What's wrong with strcmp?
Asked Answered
J

3

18

In the responses to the question Reading In A String and comparing it C, more than one person discouraged the use of strcmp(), saying things like

I also strongly, strongly advise you to get used to using strncmp() now, ... to avoid many problems down the road.

or (in Why does my string comparison fail? )

Make certain you use strncmp and not strcmp. strcmp is profoundly unsafe.

What problems are they alluding to?

The reason scanf() with string specifiers and gets() are strongly discouraged is because they almost inevitably lead to buffer overflow vulnerabilities. However, it's not possible to overflow a buffer with strcmp(), right?

"A buffer overflow, or buffer overrun, is an anomaly where a program, while writing data to a buffer, overruns the buffer's boundary and overwrites adjacent memory."

( -- Wikipedia: buffer overflow).

Since the strcmp() function never writes to any buffer, the strcmp() function cannot cause a buffer overflow, right?

What is the reason people discourage the use of strcmp(), and recommend strncmp() instead?

Juanitajuanne answered 22/6, 2014 at 16:54 Comment(4)
Why don't you ask those people?Pavel
Trust me. strncmp() is no better (or worse) than strcmp().Rozier
The comments on the linked SO article are mostly junkDominiquedominium
Using strncmp to protect against strings which are not null terminated just papers over the root problem which is that you have a non-terminated string. It will just mess up on the next function that assumes it's null-terminated.Treachery
I
26

While strncmp can prevent you from overrunning a buffer, its primary purpose isn't for safety. Rather, it exists for the case where one wants to compare only the first N characters of a (properly possibly NUL-terminated) string.

From the man page:

The strcmp() function compares the two strings s1 and s2. It returns an integer less than, equal to, or greater than zero if s1 is found, respectively, to be less than, to match, or be greater than s2.

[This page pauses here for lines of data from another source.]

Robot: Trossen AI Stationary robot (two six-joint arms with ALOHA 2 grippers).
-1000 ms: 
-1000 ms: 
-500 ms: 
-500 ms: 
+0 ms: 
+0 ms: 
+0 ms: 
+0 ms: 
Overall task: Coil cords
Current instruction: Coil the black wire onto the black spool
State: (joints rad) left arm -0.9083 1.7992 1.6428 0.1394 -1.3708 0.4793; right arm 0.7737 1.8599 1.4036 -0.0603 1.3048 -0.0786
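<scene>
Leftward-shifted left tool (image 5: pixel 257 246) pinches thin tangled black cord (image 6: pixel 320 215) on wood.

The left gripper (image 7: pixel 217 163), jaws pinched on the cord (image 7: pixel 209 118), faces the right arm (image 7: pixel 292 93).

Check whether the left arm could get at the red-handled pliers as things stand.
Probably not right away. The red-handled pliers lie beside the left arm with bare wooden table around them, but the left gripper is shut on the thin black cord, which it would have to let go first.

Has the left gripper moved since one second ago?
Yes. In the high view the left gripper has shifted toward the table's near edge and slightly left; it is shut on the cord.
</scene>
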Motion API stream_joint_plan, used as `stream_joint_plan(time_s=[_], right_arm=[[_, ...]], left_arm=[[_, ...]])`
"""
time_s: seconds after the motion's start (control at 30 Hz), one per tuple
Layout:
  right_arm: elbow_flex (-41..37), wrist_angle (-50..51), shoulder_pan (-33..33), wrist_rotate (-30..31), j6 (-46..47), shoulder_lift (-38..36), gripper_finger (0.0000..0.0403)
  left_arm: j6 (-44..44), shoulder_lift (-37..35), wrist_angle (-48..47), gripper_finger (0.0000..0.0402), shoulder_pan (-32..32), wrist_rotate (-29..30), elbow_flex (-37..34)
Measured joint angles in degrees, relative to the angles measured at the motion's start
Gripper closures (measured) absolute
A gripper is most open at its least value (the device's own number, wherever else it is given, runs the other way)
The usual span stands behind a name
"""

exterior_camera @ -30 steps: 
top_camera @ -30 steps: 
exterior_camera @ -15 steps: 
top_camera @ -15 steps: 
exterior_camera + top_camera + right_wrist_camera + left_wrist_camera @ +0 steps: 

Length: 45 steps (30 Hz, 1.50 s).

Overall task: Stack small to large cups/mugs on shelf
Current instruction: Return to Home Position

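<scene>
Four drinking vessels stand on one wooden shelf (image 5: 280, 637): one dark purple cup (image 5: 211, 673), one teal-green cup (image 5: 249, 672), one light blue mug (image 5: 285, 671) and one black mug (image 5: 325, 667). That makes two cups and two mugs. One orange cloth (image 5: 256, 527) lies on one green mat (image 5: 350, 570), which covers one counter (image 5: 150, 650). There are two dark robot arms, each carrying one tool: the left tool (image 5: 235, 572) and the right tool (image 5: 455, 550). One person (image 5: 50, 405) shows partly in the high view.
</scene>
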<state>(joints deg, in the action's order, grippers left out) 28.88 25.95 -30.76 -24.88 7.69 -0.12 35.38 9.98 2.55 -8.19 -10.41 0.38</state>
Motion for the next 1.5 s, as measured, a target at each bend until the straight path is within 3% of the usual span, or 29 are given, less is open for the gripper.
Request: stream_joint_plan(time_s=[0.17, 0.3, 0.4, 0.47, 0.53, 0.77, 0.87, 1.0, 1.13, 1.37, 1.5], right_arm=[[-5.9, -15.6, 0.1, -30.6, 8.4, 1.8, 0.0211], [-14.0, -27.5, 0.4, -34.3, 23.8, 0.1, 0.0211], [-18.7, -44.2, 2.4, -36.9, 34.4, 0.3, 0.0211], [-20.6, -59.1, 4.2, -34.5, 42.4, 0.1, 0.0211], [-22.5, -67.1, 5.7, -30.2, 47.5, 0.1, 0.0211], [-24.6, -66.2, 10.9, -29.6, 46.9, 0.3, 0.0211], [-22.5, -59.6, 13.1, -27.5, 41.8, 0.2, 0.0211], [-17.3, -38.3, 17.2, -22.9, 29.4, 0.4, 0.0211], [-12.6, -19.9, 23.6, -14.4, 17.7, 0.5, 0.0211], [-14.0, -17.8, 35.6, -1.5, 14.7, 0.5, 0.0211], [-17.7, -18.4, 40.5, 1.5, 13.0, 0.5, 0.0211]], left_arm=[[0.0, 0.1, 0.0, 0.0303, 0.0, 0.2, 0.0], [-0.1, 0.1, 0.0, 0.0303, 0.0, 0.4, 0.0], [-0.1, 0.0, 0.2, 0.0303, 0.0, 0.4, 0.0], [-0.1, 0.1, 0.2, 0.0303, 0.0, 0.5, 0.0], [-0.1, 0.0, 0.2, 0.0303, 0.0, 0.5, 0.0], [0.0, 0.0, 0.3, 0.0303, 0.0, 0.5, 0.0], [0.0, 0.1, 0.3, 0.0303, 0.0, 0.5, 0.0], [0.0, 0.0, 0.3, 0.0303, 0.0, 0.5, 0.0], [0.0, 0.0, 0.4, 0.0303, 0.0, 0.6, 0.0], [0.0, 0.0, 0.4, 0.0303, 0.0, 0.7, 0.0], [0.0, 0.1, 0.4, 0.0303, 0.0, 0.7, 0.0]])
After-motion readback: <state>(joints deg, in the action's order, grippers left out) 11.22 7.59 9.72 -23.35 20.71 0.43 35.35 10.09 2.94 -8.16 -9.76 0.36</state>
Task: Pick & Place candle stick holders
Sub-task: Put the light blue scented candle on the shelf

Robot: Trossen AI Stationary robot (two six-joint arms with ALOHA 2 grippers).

The strncmp() function is similar, except it compares the only first (at most) n bytes of s1 and s2.

Note that strncmp in this case cannot be replaced with a simple memcmp, because you still need to take advantage of its stop-on-NUL behavior, in case one of the strings is shorter than n.

If strcmp causes a buffer overrun, then one of two things is true:

  1. Your data isn't expected to be NUL-terminated, and you should be using memcmp instead.
  2. Your data is expected to be NUL-terminated, but you've already screwed up when you populated the buffer, by somehow not NUL-terminating it.

Note that reading past the end of a buffer is still considered a buffer overrun. While it may seem harmless, it can be just as dangerous as writing past the end.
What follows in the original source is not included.